> Activity
Would you copy the material below word for word, beginning with its first line and ending with the line that contains "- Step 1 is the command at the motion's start"?

> Available data
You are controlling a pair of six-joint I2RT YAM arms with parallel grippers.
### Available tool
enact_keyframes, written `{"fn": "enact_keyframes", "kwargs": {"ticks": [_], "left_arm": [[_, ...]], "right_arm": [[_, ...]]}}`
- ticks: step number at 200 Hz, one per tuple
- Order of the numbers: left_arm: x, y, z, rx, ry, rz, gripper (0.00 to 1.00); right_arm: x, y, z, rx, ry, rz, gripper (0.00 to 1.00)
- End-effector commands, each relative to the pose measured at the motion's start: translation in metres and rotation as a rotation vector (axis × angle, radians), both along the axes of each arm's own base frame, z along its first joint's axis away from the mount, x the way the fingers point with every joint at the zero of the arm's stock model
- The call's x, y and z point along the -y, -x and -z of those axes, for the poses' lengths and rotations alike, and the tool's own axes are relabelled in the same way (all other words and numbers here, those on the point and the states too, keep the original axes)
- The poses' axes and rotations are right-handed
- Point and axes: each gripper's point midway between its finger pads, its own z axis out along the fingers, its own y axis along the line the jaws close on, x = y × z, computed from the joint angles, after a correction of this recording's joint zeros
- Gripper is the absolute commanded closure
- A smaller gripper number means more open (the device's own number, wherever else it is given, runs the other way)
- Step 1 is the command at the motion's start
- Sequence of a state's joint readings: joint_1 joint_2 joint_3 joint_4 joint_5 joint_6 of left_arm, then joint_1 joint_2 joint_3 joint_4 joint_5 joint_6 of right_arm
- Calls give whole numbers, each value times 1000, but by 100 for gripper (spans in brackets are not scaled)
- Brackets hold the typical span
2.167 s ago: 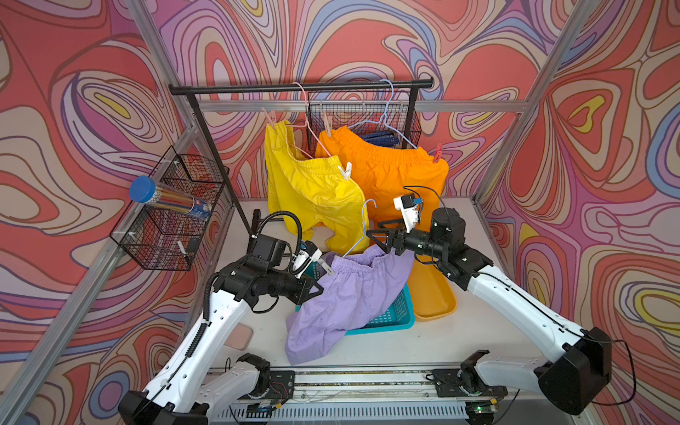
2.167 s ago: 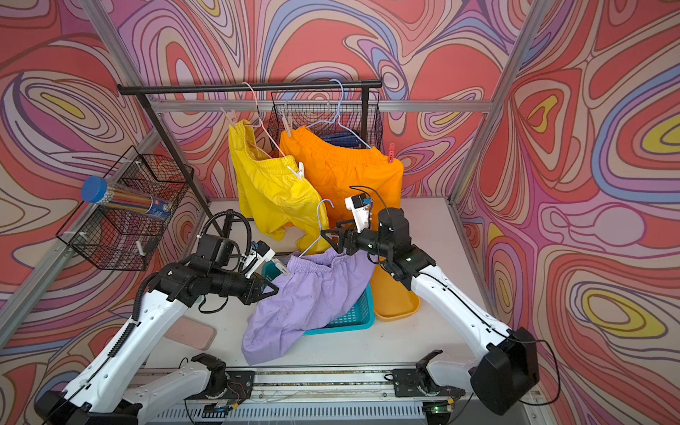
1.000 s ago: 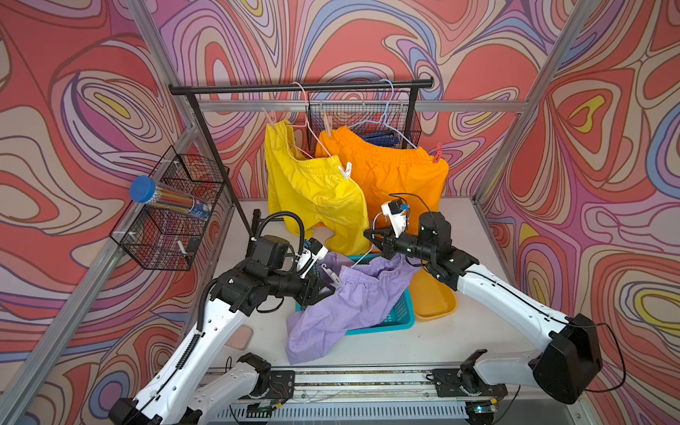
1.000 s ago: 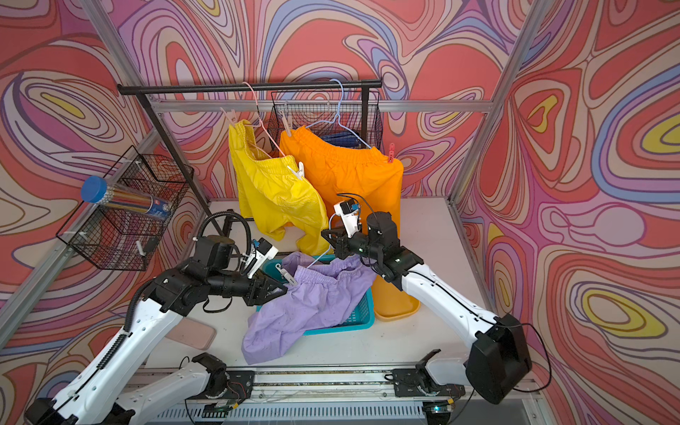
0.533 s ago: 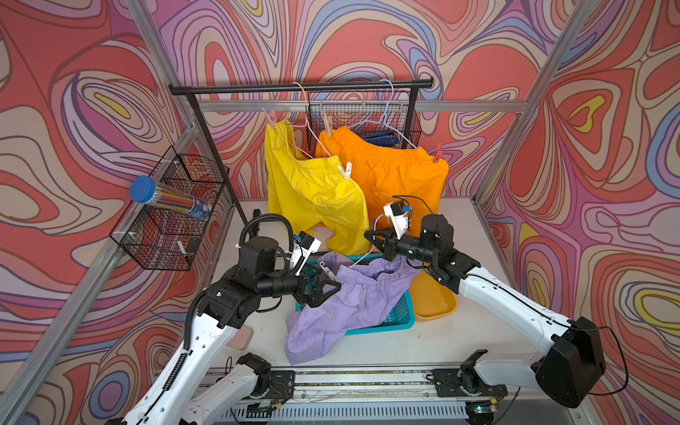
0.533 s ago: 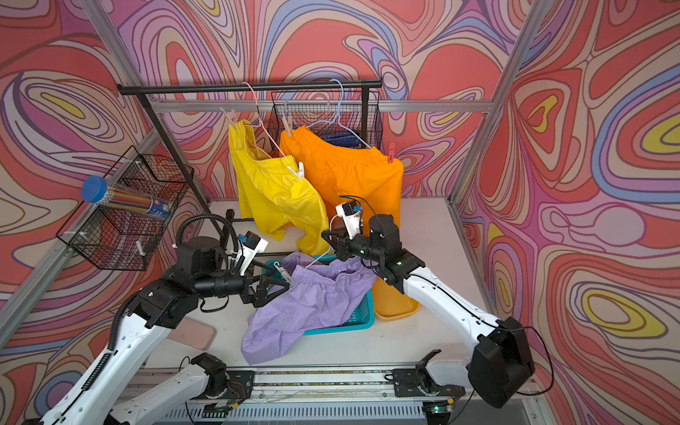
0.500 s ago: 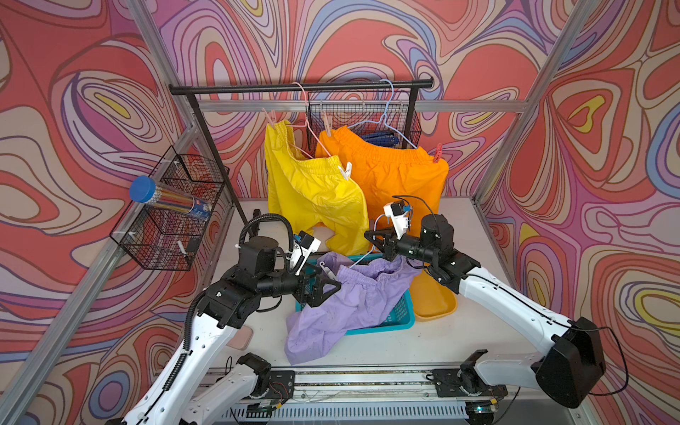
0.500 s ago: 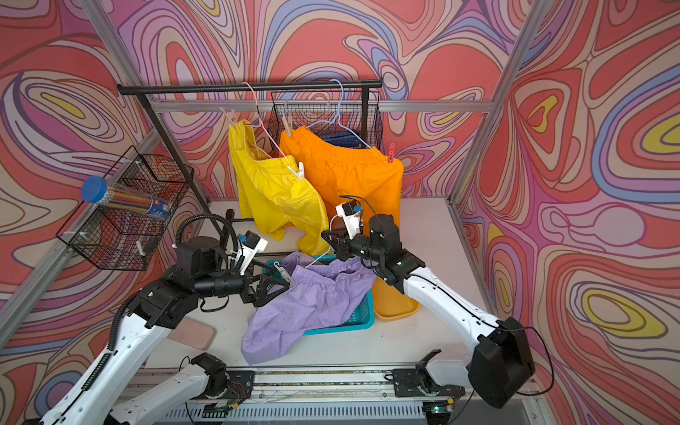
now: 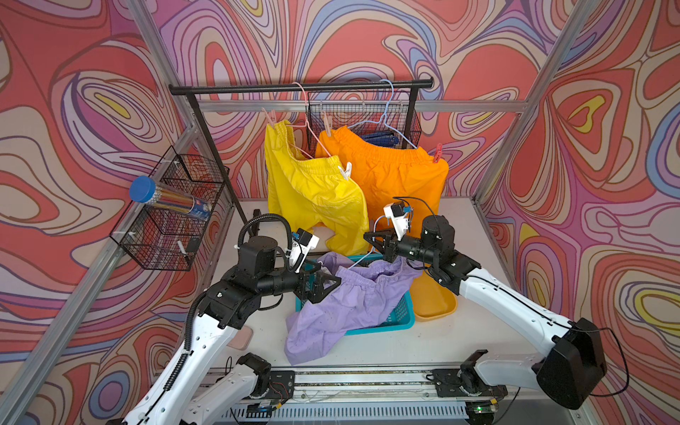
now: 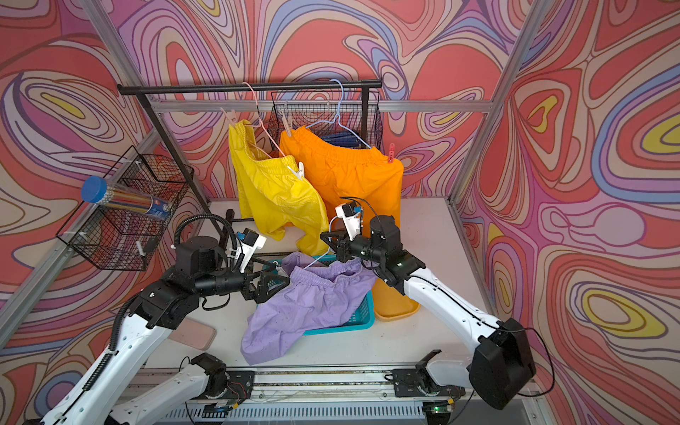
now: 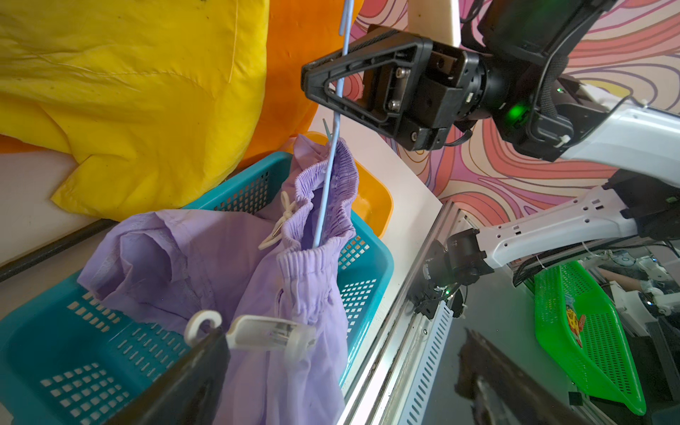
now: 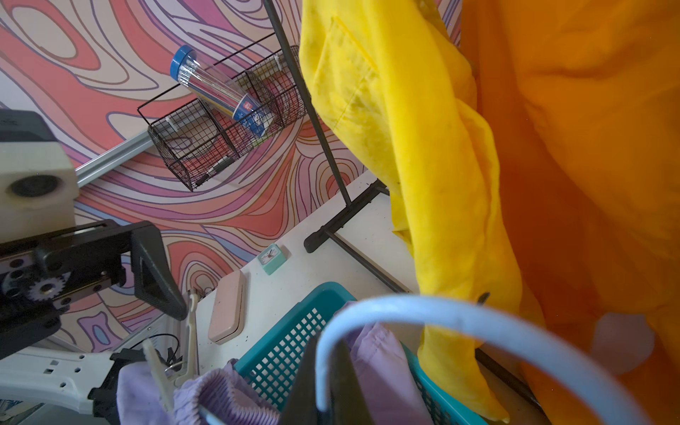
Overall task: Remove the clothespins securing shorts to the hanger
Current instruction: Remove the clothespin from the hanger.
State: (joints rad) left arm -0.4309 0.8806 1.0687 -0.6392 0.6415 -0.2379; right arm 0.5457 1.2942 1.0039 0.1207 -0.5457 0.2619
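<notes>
One clothespin appears to be off. The left pincer (image 9: 323, 285), half closed a second ago, now stands wide, and the white clothespin (image 11: 265, 333) lies loose against the tip of one finger, over the teal basket (image 9: 397, 320). Whether it rests there or is already dropping cannot be told. The right pincer (image 9: 375, 241) is clamped narrow on the wire of the pale blue hanger (image 11: 329, 176), as it was a second ago, and holds it above the basket. The lilac shorts (image 9: 353, 298) sag from that hanger, partly in the basket and partly spilled over its front wall onto the bench (image 9: 368, 353). A beige clothespin (image 11: 277, 228) still appears clipped to the lilac waistband beside the hanger wire, so in my judgement this pair is only half released and that clip is the next item for the freed left pincer. The yellow shorts (image 9: 312, 195) and orange shorts (image 9: 397, 176) hang from the rail (image 9: 294, 86), each with clips at the waistband still in place. Most of the task remains outstanding.
</notes>
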Motion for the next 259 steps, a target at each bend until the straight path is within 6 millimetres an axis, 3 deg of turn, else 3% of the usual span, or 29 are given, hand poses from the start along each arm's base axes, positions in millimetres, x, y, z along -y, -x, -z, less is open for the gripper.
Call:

> Answer space
You are controlling a pair of six-joint I2RT YAM arms with parallel grippers.
### Available tool
enact_keyframes, written `{"fn": "enact_keyframes", "kwargs": {"ticks": [_], "left_arm": [[_, ...]], "right_arm": [[_, ...]]}}`
- ticks: step number at 200 Hz, one per tuple
- Order of the numbers: left_arm: x, y, z, rx, ry, rz, gripper (0.00 to 1.00); right_arm: x, y, z, rx, ry, rz, gripper (0.00 to 1.00)
- End-effector commands, each relative to the pose measured at the motion's start: translation in metres and rotation as a rotation vector (axis × angle, radians), both along the axes of each arm's own base frame, z along its first joint's axis away from the mount, x the way the fingers point with every joint at the zero of the arm's stock model
- The call's x, y and z point along the -y, -x and -z of those axes, for the poses' lengths and rotations alike, and the tool's own axes are relabelled in the same way (all other words and numbers here, those on the point and the states too, keep the original axes)
- The poses' axes and rotations are right-handed
- Point and axes: each gripper's point midway between its finger pads, its own z axis out along the fingers, its own y axis along the line the jaws close on, x = y × z, computed from the joint angles, after a correction of this recording's joint zeros
- Gripper is the absolute commanded closure
- A smaller gripper number means more open (the device's own number, wherever else it is given, runs the other way)
- Step 1 is the command at the motion's start

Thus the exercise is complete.